_WHAT YOU HAVE TO DO_. For the listing below, output exactly the lines from the line with "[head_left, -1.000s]" up to and including the line with "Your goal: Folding", and no other lines.

_DATA BLOCK_.
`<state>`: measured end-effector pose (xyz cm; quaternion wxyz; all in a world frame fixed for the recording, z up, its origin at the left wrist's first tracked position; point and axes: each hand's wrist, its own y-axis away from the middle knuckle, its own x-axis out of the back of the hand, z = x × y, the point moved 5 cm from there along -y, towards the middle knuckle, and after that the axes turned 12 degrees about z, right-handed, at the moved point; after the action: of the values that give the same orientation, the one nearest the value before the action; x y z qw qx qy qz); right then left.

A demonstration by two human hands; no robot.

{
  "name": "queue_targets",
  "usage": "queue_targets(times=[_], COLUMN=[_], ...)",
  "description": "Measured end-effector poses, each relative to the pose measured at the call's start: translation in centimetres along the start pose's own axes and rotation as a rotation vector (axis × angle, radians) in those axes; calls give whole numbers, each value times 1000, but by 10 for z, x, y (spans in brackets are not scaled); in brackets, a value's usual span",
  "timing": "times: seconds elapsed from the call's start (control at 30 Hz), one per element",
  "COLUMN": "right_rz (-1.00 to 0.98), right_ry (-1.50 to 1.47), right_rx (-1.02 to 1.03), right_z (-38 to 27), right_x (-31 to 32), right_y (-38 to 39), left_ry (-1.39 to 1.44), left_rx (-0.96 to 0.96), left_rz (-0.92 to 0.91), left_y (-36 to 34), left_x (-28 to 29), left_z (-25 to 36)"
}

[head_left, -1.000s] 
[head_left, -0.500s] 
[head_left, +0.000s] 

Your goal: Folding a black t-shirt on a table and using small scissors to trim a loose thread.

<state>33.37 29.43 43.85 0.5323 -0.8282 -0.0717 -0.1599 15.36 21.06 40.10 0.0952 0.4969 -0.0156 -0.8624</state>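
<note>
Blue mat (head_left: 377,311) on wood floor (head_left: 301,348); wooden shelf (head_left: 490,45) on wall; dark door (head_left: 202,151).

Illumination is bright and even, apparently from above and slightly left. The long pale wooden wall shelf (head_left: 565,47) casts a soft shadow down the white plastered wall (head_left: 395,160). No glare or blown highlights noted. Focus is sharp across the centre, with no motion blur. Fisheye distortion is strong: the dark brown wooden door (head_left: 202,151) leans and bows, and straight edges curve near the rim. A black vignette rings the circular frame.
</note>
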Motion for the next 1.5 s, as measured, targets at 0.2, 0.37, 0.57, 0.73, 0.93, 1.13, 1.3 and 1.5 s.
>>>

_OUTPUT OF THE EXERCISE_.
[head_left, -1.000s] 
[head_left, -0.500s] 
[head_left, +0.000s] 

Your goal: Folding a black t-shirt on a table and using small scissors to trim a loose thread.

The answer has been fully stated.